## What is needed
Your answer must be an exact copy of the data below, minus any pictures.

## Data block
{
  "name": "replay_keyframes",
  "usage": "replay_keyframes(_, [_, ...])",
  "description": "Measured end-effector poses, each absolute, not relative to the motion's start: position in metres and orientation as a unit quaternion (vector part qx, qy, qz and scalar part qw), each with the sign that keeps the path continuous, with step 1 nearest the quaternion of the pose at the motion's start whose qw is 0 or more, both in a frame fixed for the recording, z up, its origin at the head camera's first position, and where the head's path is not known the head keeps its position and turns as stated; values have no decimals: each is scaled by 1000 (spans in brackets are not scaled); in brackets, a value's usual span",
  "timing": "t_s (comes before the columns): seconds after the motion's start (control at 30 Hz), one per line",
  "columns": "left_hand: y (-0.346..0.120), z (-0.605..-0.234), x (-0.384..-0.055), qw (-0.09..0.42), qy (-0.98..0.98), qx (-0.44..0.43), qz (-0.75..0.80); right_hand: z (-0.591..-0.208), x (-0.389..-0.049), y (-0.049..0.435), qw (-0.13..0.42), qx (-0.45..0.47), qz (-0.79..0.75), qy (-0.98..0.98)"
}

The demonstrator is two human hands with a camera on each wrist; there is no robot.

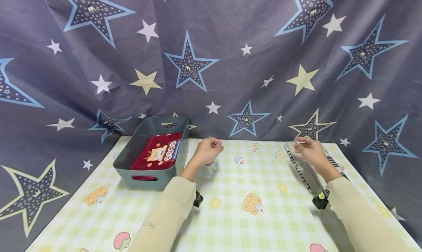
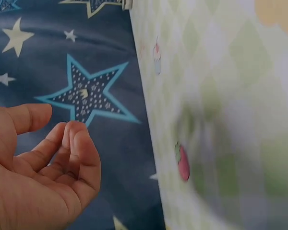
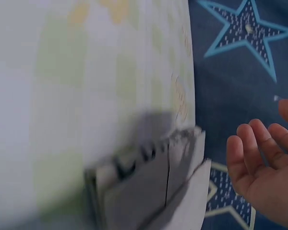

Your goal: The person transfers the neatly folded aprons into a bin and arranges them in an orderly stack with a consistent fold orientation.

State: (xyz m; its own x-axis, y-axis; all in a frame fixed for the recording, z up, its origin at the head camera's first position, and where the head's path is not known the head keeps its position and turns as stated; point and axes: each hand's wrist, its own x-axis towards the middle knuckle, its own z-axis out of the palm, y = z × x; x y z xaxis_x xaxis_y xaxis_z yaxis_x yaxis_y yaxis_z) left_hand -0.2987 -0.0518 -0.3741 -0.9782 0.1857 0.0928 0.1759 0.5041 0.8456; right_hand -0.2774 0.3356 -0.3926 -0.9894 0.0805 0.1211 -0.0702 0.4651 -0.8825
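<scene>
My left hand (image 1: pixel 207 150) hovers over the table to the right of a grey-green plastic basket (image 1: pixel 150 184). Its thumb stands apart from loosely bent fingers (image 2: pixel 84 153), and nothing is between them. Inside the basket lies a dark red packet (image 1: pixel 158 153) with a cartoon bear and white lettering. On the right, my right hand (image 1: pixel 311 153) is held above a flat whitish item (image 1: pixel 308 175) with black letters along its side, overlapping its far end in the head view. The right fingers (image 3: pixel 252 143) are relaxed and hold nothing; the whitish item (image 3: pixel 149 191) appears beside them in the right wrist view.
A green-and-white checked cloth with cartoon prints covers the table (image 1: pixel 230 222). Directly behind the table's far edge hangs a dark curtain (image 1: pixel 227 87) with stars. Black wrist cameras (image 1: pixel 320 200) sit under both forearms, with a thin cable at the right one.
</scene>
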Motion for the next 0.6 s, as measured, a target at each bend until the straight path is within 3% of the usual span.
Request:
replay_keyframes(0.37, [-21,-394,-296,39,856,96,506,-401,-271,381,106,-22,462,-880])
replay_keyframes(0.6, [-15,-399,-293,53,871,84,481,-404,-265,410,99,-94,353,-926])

## Answer to the problem
{
  "name": "replay_keyframes",
  "usage": "replay_keyframes(_, [_, ...])",
  "description": "Measured end-effector poses, each absolute, not relative to the motion's start: position in metres and orientation as a unit quaternion (vector part qx, qy, qz and scalar part qw), each with the sign that keeps the path continuous, with step 1 nearest the quaternion of the pose at the motion's start whose qw is 0 or more, both in a frame fixed for the recording, z up, its origin at the head camera's first position, and where the head's path is not known the head keeps its position and turns as stated; values have no decimals: each is scaled by 1000 (spans in brackets are not scaled); in brackets, a value's usual span",
  "timing": "t_s (comes before the columns): seconds after the motion's start (control at 30 Hz), one per line",
  "columns": "left_hand: y (-0.346..0.120), z (-0.605..-0.234), x (-0.384..-0.055), qw (-0.09..0.42), qy (-0.98..0.98), qx (-0.44..0.43), qz (-0.75..0.80); right_hand: z (-0.591..-0.208), x (-0.389..-0.049), y (-0.049..0.435), qw (-0.13..0.42), qx (-0.45..0.47), qz (-0.79..0.75), qy (-0.98..0.98)"
}

The demonstrator is two human hands with a camera on each wrist; there is no robot.


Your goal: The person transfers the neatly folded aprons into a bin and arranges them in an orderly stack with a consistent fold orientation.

State: (xyz m; its own x-axis, y-axis; all in a frame fixed for the recording, z up, its origin at the head camera's first position, and where the head's path is not known the head keeps its position and turns as stated; point and axes: each hand's wrist, its own x-axis towards the middle knuckle, its own z-axis out of the palm, y = z × x; x y z xaxis_x xaxis_y xaxis_z yaxis_x yaxis_y yaxis_z) left_hand -0.2987 -0.0518 -0.3741 -0.9782 0.1857 0.0928 0.1759 0.5041 0.8456; right_hand -0.2774 0.3356 -0.3926 -0.9894 0.0805 0.1211 -0.0702 0.4651 -0.8825
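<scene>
My left hand (image 1: pixel 207 150) hovers over the table to the right of a grey-green plastic basket (image 1: pixel 150 184). Its thumb stands apart from loosely bent fingers (image 2: pixel 84 153), and nothing is between them. Inside the basket lies a dark red packet (image 1: pixel 158 153) with a cartoon bear and white lettering. On the right, my right hand (image 1: pixel 311 153) is held above a flat whitish item (image 1: pixel 308 175) with black letters along its side, overlapping its far end in the head view. The right fingers (image 3: pixel 252 143) are relaxed and hold nothing; the whitish item (image 3: pixel 149 191) appears beside them in the right wrist view.
A green-and-white checked cloth with cartoon prints covers the table (image 1: pixel 230 222). Directly behind the table's far edge hangs a dark curtain (image 1: pixel 227 87) with stars. Black wrist cameras (image 1: pixel 320 200) sit under both forearms, with a thin cable at the right one.
</scene>
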Motion for the next 0.6 s, as measured, a target at each bend until the straight path is within 3% of the usual span.
Request:
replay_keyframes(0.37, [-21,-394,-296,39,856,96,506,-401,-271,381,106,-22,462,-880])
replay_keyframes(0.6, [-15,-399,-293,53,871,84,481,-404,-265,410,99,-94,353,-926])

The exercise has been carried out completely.